Бедная миссис Багот только что перед этим зашла к Билли на Фицрой-сквер. Там она застала одного лишь Таффи; он сидел за столиком в углу мастерской и добросовестно отвечал на бесчисленные письма и телеграммы со всех концов Европы. Добрый Таффи взял на себя обязанности секретаря Трильби и вел всю ее переписку и дела, о чем она, разумеется, не знала. Эти добровольно взятые им на себя обязанности были нелегки (хотя они ему и нравились). Не считая многочисленных посетителей, которых ему приходилось принимать, давая им интервью, к нему поступали запросы и соболезнования с выражением симпатии почти от всех коронованных особ Европы, сообщавшихся с ним через своих министров. Кроме того, в приходящей почте были письма от безвестных неудачников-музыкантов, бьющихся из-за куска хлеба и просящих помощи у своего удачливого собрата; письма с выражениями сочувствия от знаменитостей и великих мира сего; бескорыстные предложения услуг; предложения заинтересованных лиц о контрактах на концерты по выздоровлении Трильби; обращения известных импрессарио с просьбой об интервью, для получения которого они готовы покрыть любое расстояние, и т. д. и т. п. Этих писем на английском, французском, немецком, итальянском языках было бесчисленное множество. Приходили письма и на совершенно непонятных ему языках (многие из них так и остались без ответа). Таффи испытал почти злорадное удовольствие, объясняя все это миссис Багот.
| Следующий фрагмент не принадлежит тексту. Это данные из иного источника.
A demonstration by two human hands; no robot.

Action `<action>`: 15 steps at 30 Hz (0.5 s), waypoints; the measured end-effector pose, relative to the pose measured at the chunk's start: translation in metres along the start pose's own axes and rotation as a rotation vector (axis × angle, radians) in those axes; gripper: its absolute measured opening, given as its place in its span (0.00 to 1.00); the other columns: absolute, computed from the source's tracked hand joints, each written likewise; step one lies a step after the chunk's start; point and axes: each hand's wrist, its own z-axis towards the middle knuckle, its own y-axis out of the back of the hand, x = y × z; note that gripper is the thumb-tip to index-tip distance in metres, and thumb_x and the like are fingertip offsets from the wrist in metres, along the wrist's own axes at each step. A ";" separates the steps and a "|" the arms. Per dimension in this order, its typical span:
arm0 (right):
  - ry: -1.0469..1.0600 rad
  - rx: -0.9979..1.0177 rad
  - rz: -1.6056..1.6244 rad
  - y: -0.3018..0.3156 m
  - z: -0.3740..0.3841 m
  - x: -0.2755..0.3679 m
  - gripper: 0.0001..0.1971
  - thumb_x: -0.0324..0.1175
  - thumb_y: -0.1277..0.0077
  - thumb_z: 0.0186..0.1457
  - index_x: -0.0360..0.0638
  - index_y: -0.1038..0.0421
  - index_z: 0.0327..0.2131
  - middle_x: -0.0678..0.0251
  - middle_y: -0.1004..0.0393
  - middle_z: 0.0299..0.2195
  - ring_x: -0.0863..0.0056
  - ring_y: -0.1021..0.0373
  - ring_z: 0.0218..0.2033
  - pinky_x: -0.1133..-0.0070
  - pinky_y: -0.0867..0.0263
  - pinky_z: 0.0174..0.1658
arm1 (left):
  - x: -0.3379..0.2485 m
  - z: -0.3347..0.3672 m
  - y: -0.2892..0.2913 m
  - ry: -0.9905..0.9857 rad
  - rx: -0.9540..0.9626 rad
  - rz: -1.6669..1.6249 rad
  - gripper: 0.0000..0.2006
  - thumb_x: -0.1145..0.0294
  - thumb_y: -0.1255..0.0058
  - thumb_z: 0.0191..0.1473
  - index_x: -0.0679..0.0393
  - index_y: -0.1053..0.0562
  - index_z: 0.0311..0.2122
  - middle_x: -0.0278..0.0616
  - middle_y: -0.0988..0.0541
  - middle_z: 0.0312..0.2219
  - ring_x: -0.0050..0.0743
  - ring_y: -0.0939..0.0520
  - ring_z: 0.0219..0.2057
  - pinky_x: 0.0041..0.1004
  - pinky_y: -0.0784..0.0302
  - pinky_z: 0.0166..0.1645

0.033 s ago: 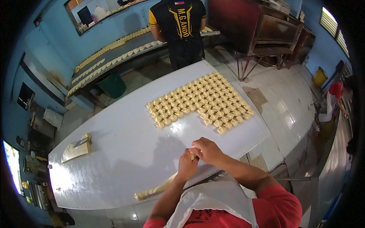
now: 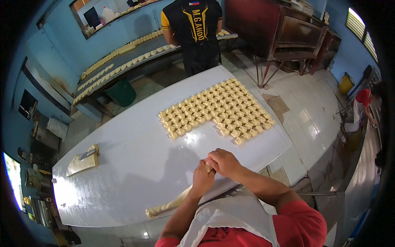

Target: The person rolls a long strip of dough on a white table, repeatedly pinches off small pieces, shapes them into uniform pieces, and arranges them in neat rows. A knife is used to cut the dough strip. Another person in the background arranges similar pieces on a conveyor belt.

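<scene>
Head view: looking down on a long white table point(image 2: 135, 164), with a blue-walled room beyond.
Left hand point(image 2: 203, 177): raised above the near side of the table, right of its middle; fingers curled closed around the dough point(image 2: 209, 168).
Right hand point(image 2: 224, 162): bent in from the right over the upper end of the dough, touching the left hand; fingers drawn together on it, tips partly hidden.
Dough: pale, showing only as a small bit between both hands.
Rope point(image 2: 168, 206): lying along the near edge, left of the hands; crossed by the left forearm, so cannot tell where joined to the dough in the grip.
Pieces point(image 2: 224, 109): small, pale yellow, set in close rows on the far right part of the table; stepped on the near side, reaching nearer on the right than on the left.
Slab point(image 2: 84, 165): pale, near the left end of the table, well apart from the hands, with a scraper point(image 2: 87, 154) lying on top.
Co-worker point(image 2: 195, 53): standing beyond the far edge, back turned, at a bench point(image 2: 127, 55) lined with flat dough rounds.
Far right: a dark red oven point(image 2: 247, 24) on legs.
</scene>
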 end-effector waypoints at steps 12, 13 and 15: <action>-0.411 0.052 -0.389 -0.002 0.018 -0.076 0.17 0.47 0.42 0.57 0.41 0.27 0.31 0.59 0.21 0.32 0.59 0.23 0.35 0.66 0.27 0.35 | -0.041 -0.012 -0.010 -0.505 0.343 0.088 0.13 0.69 0.41 0.47 0.59 0.24 0.39 0.56 0.19 0.38 0.59 0.17 0.38 0.46 0.21 0.42; -0.420 0.091 -0.392 -0.010 0.010 -0.108 0.22 0.54 0.40 0.53 0.43 0.25 0.38 0.62 0.21 0.36 0.60 0.24 0.40 0.63 0.29 0.41 | -0.049 -0.019 -0.009 -0.459 0.301 -0.008 0.13 0.68 0.41 0.48 0.58 0.24 0.40 0.55 0.19 0.35 0.59 0.17 0.37 0.46 0.21 0.41; -0.341 0.057 -0.517 -0.004 0.007 -0.088 0.23 0.52 0.42 0.55 0.44 0.26 0.44 0.65 0.21 0.40 0.61 0.27 0.45 0.61 0.30 0.45 | -0.045 -0.002 -0.005 -0.279 0.162 -0.060 0.11 0.67 0.42 0.51 0.57 0.24 0.40 0.56 0.19 0.32 0.60 0.17 0.35 0.46 0.21 0.40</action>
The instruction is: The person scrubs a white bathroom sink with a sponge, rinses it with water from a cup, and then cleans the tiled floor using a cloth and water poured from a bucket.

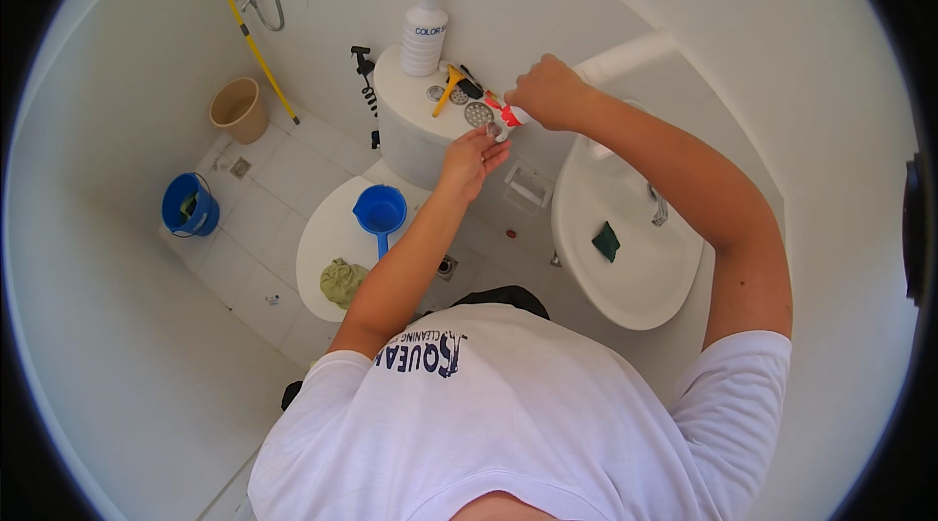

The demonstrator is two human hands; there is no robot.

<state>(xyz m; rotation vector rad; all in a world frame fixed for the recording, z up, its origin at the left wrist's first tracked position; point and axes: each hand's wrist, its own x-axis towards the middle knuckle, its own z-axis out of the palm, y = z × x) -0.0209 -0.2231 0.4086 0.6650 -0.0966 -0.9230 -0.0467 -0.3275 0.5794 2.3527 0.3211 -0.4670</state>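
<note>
My right hand (pixel 549 96) is closed around a small white and red bottle (pixel 518 115), tilted with its red end toward my left hand. Just below it, the fingers of my left hand (pixel 472 161) pinch a small round shiny piece (pixel 493 131); its exact kind is too small to make out. Both hands are over the right end of the white toilet tank (pixel 396 81). Near them on the tank top lie round metal drain covers (pixel 479 113), a yellow-handled scraper (pixel 448 91) and a tall white ribbed bottle (pixel 424 37).
A blue dipper (pixel 380 210) and a green cloth (pixel 342 282) rest on the toilet lid (pixel 313 252). At right, the washbasin (pixel 625 301) holds a dark green pad (pixel 606 241). A blue bucket (pixel 202 213), tan bin (pixel 238 115) and yellow pole (pixel 256 47) stand at left.
</note>
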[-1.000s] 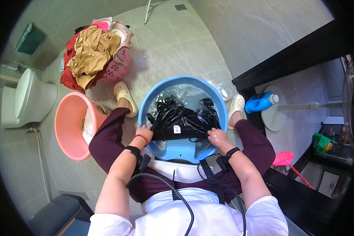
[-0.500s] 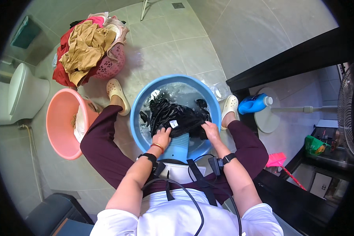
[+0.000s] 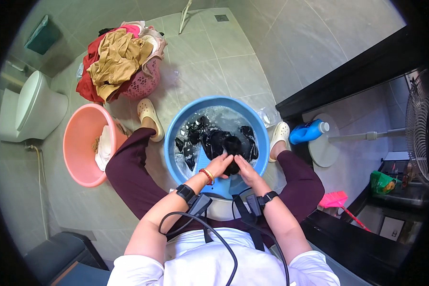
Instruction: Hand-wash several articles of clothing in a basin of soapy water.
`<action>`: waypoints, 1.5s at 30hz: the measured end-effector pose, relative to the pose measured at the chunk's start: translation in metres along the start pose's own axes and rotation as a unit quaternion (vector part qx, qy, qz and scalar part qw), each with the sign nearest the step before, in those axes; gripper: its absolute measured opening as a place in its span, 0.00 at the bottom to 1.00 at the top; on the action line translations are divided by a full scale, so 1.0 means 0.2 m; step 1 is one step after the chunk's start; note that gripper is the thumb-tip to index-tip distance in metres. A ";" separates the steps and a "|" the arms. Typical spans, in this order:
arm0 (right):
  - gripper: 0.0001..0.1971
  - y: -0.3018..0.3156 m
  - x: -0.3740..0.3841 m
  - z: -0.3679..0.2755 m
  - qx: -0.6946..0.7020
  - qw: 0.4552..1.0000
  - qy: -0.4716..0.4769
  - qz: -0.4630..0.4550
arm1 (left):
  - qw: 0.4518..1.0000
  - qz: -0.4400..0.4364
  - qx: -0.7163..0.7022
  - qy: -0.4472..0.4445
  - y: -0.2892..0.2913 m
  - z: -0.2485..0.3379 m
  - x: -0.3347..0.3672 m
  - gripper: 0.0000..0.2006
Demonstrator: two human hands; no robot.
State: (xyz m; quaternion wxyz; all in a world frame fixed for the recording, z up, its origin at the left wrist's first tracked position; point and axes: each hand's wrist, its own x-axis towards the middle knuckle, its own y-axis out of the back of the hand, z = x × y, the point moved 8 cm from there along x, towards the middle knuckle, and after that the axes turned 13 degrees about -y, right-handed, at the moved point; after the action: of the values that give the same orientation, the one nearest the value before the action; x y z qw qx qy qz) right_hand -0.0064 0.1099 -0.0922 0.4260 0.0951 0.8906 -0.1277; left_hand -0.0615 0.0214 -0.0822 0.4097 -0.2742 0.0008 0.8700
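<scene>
A round blue basin point(image 3: 170, 131) of soapy water stands between my feet. Soaked in it lies a shiny black garment point(image 3: 219, 139), spread over the water with its near part bunched up. My left hand point(image 3: 219, 166) and my right hand point(image 3: 248, 171) meet at this near part, fingertips almost touching, gripping the cloth between them. Under the hands a blue washboard point(image 3: 217, 188) leans on the basin's near rim. My fingers partly hide the gripped cloth.
A pink basket point(image 3: 145, 85) heaped with clothes stands at the far left, and a salmon-pink basin point(image 3: 76, 157) holding white cloth is nearer. On the right are a blue detergent bottle point(image 3: 307, 132), a fan point(image 3: 420, 128) and a pink brush point(image 3: 333, 199). A toilet point(image 3: 38, 112) stands left.
My hands, formerly apart on the garment's near edge, have come together toward the middle. The cloth stretched between them is now bunched. The view has shifted slightly.
</scene>
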 end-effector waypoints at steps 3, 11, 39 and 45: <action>0.21 0.01 -0.05 -0.02 0.090 0.995 0.010 -0.042 | 0.991 -0.063 -0.119 0.010 -0.10 0.04 -0.06 0.27; 0.18 0.07 -0.36 -0.67 0.143 0.977 0.160 -0.013 | 0.860 0.052 0.351 -0.366 0.24 0.44 -0.11 0.42; 0.12 0.50 -0.14 -0.54 0.062 0.969 0.079 0.228 | 0.946 0.324 0.014 -0.015 0.96 -0.16 0.07 0.12; 0.21 0.72 0.24 0.25 -0.298 0.880 -0.157 0.333 | 0.983 -0.008 0.048 -0.176 0.31 0.18 0.14 0.12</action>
State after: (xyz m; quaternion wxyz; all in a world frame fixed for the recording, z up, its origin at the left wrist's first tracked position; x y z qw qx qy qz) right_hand 0.0406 0.2337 -0.1818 0.5858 0.2335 0.7236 0.2805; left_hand -0.1384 0.0081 -0.0787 0.4233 -0.0966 -0.0324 0.9003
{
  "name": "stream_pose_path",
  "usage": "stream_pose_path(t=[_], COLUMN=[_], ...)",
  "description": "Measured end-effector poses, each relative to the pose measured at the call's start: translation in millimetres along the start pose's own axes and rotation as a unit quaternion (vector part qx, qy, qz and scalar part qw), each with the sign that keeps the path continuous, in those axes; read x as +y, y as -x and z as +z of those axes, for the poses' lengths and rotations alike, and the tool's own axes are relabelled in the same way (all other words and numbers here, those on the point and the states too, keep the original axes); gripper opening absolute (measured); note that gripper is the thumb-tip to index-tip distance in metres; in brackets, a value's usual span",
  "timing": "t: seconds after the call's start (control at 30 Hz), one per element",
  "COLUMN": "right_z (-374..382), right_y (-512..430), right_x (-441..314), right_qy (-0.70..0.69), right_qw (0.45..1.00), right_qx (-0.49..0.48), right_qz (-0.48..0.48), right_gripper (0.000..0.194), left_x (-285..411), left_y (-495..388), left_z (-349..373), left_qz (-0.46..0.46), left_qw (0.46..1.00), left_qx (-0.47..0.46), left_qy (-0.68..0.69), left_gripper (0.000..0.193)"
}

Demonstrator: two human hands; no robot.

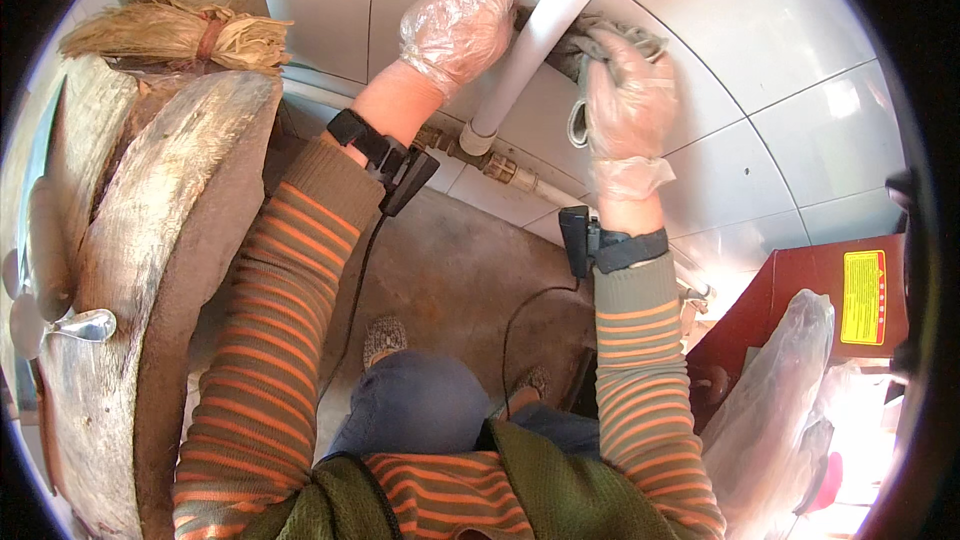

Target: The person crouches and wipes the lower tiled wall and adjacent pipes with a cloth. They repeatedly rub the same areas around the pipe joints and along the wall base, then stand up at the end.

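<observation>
A grey cloth (574,52) passes behind a slanting white plastic pipe (536,37) in front of the tiled wall. On the right of the pipe, my right hand (630,86), in a clear plastic glove, grips the bunched cloth, with a folded edge hanging below the fingers. My left hand (457,34), gloved the same way, is closed in a fist on the pipe's left side, at the cloth's other end. Its fingertips are mostly hidden. Both wrists wear black straps with small devices and cables.
A thick, worn wooden slab (172,187) at left bears a knife (49,240), a metal spoon (86,326) and a tied straw brush (195,37). Pipe fittings (499,165) run low along the wall. At right are a dark red panel (802,277) and a plastic bag (780,390).
</observation>
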State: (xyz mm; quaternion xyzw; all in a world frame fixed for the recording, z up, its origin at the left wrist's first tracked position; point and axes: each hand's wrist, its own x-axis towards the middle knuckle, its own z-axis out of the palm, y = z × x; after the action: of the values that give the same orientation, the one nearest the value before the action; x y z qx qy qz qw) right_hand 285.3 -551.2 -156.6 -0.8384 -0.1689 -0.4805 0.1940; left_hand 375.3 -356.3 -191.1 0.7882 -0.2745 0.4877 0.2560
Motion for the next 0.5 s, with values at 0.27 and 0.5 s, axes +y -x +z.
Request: stream_pose_path(t=[0.27, 0.5], right_z=[44.3, 21.0], right_y=[80.2, 45.7], right_x=[1.5, -14.3], right_qy=[0.185, 0.054], right_qw=[0.962, 0.978], right_qx=[-0.201, -0.172], right_qz=[-0.022, 0.101], right_gripper=[0.014, 0.020], left_x=[-6.5, 4.4], left_y=[71.7, 58.2], left_z=[7.7, -0.8], left_qz=[-0.037, -0.106], left_qw=[0.962, 0.966], left_qx=[-0.260, -0.229], left_qy=[-0.073, -0.049], left_gripper=[0.014, 0.014])
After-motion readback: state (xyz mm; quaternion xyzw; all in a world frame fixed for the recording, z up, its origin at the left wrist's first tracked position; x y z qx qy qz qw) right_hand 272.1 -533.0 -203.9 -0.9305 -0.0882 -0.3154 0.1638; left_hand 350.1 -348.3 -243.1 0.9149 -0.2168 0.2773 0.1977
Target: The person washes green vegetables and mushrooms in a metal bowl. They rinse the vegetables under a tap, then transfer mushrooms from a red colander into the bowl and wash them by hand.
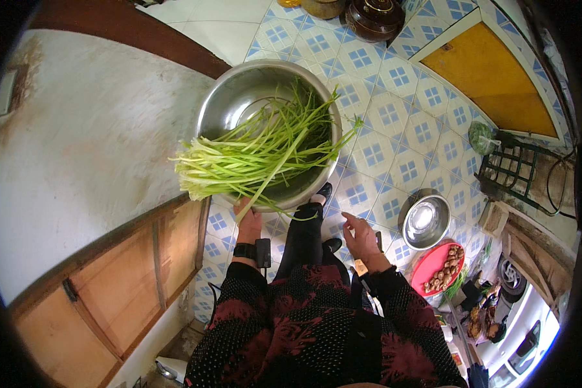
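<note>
A large stainless steel basin (223, 102) is held out in front of me, tilted a little. A bundle of long green leafy stalks, like celery (252, 160), lies across it, pale root ends over the left rim and leafy tips over the right. My left hand (248, 223) grips the near rim of the basin, its fingers partly hidden by the rim and stalks. My right hand (363, 237) is held apart from the basin, fingers spread and nothing in it.
On the tiled floor at right stand a smaller metal basin (427, 222) and a red tray (429, 269) with brown mushrooms (450, 266). A green metal rack (514, 162) is beyond them. Brown jars (374, 19) stand at the top. A wooden door (121, 276) is at left. Another person (490, 317) is at lower right.
</note>
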A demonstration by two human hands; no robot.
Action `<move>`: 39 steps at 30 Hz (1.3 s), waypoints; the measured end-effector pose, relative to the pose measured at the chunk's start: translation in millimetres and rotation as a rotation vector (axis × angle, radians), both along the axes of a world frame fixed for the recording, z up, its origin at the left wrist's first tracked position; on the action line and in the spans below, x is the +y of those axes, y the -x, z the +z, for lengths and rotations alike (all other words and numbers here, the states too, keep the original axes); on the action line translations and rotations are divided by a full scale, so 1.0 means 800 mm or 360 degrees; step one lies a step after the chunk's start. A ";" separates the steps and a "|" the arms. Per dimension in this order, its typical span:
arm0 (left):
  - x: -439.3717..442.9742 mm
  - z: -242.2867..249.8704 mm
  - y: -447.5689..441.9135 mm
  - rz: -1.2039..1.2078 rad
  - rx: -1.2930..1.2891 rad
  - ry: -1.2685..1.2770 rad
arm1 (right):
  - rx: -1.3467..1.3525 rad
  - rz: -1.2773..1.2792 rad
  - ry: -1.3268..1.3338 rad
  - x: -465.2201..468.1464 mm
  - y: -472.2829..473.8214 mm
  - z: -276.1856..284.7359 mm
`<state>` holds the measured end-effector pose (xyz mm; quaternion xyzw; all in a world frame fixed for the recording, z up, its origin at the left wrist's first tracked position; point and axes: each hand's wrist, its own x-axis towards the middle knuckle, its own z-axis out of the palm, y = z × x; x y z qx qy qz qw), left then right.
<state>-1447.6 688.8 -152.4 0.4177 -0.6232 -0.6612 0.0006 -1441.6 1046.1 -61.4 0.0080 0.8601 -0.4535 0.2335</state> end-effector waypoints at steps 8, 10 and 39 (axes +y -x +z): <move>-0.005 0.026 0.018 0.0398 0.0098 -0.0632 | -0.1036 -0.0695 0.0841 -0.023 0.120 -0.160; -0.006 0.035 0.018 0.0577 -0.0133 -0.0532 | -0.1238 -0.0728 0.1184 -0.029 0.153 -0.196; -0.130 0.031 0.045 0.0590 -0.0154 -0.0308 | -0.0524 -0.0541 0.1259 -0.299 0.211 -0.346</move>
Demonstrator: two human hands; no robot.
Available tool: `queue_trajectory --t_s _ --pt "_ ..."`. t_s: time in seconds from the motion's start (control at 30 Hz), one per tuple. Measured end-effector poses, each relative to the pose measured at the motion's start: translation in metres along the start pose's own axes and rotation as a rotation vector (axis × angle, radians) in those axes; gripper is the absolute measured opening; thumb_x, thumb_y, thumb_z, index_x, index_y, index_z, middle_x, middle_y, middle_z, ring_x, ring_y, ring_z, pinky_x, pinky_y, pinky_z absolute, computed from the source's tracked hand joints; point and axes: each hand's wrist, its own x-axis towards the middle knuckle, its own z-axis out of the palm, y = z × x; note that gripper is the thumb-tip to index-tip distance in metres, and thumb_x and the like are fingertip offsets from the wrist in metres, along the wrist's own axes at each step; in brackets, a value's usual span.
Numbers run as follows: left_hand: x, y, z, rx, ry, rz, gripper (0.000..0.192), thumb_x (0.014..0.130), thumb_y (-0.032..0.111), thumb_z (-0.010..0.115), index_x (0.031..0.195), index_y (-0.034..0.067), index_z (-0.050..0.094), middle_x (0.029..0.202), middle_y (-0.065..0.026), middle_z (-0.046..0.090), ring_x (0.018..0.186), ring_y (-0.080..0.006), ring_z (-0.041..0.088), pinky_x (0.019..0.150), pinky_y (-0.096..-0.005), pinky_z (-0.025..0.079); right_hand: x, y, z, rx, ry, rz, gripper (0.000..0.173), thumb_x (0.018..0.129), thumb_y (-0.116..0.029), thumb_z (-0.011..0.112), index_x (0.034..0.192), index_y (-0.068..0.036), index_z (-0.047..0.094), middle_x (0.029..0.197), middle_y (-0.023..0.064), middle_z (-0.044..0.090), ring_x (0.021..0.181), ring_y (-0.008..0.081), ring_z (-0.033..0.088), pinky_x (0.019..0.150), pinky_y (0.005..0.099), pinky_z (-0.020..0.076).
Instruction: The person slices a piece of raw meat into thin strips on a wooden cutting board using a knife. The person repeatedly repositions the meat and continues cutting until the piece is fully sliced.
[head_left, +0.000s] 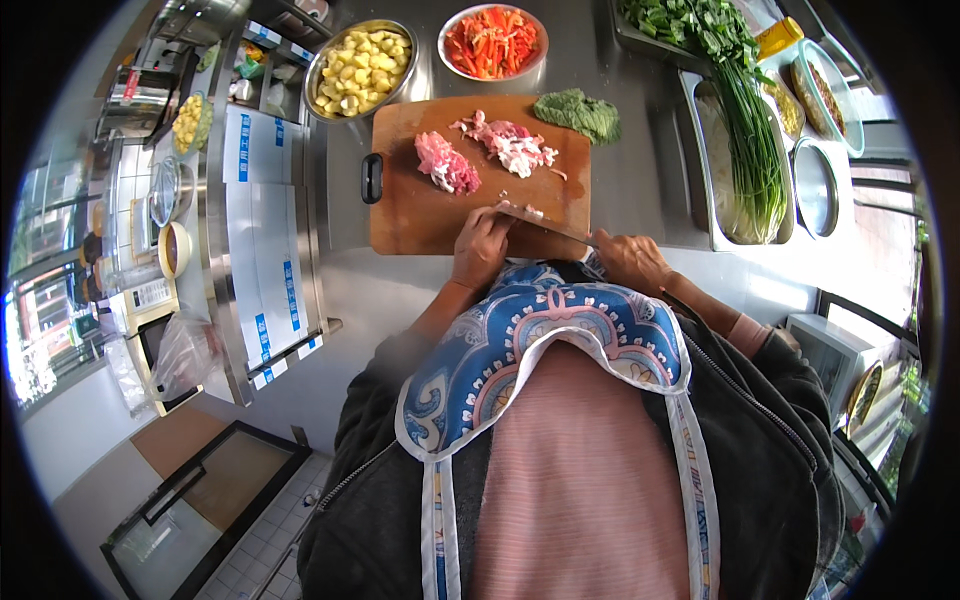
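My right hand (630, 259) is closed around the handle of a kitchen knife (551, 227) at the near right edge of a brown cutting board (405, 225). The blade slants up to the left over the board. My left hand (481, 244) is at the blade's far end, fingers bent; whether it pinches the blade or a scrap of meat cannot be made out. Small meat scraps (534, 211) lie beside the blade. Farther back on the board are a chunk of raw meat (444, 161) and a heap of cut meat with white fat (514, 146).
A green leaf (577, 115) overlaps the board's far right corner. Behind the board stand a bowl of potato chunks (364, 71) and a bowl of red pepper strips (493, 45). To the right, long green stalks (750, 150) lie over a metal tray (701, 165). A steel shelf unit (217, 247) stands left.
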Motion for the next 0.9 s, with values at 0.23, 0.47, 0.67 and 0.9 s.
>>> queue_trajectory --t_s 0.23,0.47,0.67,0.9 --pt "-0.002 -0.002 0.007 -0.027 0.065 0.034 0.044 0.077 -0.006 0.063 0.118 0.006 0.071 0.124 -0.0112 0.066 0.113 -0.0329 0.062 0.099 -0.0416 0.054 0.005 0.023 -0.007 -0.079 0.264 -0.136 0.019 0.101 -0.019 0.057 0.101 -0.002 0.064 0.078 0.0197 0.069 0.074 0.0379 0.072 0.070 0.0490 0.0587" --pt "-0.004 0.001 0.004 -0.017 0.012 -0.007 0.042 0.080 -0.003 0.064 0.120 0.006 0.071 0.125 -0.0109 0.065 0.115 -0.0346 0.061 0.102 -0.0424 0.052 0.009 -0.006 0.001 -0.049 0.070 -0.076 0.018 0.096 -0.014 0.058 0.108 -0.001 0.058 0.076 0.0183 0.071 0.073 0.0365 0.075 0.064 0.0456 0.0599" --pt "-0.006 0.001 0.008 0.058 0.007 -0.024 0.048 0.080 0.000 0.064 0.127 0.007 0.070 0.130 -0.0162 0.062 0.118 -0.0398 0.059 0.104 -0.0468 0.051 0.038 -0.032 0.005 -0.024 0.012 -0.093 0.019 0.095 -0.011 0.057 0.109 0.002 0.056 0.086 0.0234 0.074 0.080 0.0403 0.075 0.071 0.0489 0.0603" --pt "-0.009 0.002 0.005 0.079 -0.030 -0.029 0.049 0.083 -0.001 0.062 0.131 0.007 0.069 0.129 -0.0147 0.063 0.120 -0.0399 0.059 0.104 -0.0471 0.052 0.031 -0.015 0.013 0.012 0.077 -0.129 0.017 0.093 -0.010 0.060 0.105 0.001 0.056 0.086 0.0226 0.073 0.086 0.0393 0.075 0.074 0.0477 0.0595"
Шум подъезжавших карет к дому, где жил Билли, не прекращался так же, как и стук дверного молотка: лорд и леди Пальмерстон прислали узнать, лорд верховный судья прислал узнать, епископ Вестминстерского собора, маркиза Вестминстерская — каждый присылал узнать или приходил осведомиться сам, не наступило ли улучшения в болезни мадам Свенгали.
Все это, конечно, мелочи, но миссис Багот была ничем не примечательной женщиной из небольшого городка в Девоншире, ее сердце и ум были заняты лишь успехами и делами ее сына. Впервые она обнаружила, что слава Билли не столь велика, чтобы заполнить собой весь мир. И едва ли следует строго судить ее за то, что столь явно воздаваемые почести всемирно известной диве подавляли ее и даже внушали ей какой-то священный трепет.
Мадам Свенгали! Как! Та самая красивая девушка, которую она так живо помнила, когда-то одним движением сбросив ее со счетов; та самая девушка, которая по первому ее слову отказалась от ее сына и ушла и которую в течение многих лет она проклинала в глубине сердца за — за что?
Бедная миссис Багот терзалась и мучилась, чувствуя, что повержена во прах, и забывала, что в конце концов она ведь оказалась права: «Великая Трильби», конечно, была неподходящей партией для ее сына!
Она смиренно отправилась навестить Трильби, и вдруг это бедное, трогательное, безумное существо еще смиреннее, чем она сама, просит у нее прощения — за что?
Бедная, трогательная, безумная девушка начисто забыла, что является величайшей певицей в мире, величайшей артисткой из всех, когда-либо существовавших, но со стыдом и раскаянием помнила, что когда-то посмела уступить (после бесконечных требований и столь же бесконечных отказов, просто по сердечному влечению) страстным настояниям скромного, никому не известного студента-художника, обыкновенного юноши, столь же бедного, как она сама! У него не было ломаного гроша за душой, он был тогда ничем — но он был сыном миссис Багот!
Все представления о классовых различиях улетучились из головы бедной матери Билли, по мере того как она размышляла и вспоминала об этом!
Кроме того, страдальческая красота Трильби, такая трогательная и подкупающая; ее быстрое угасание, несказанное очарование ее взгляда, голоса, движений, присущее только ей одной и во много крат возросшее за время ее необъяснимой душевной болезни; ее детское простодушие и кристальное самоотречение так восхищали и пленяли миссис Багот, обладавшую, как и ее сын, обостренной восприимчивостью и впечатлительностью, что вскоре ее единственным чувством к бедной увядающей лилии — такой представлялась в ее воображении Трильби — стало чувство обожания. Она совершенно забыла (или хотела забыть), на какой весьма сомнительной почве взросла эта лилия, через какие прошла испытания и благодаря какому падению и превратностям судьбы стала такой стройной, белой, хрупкой!
О, удивительная и непреодолимая сила слабости, грации и красоты, ласковости, простого и искреннего обхождения! Не говоря уже о всемирной славе.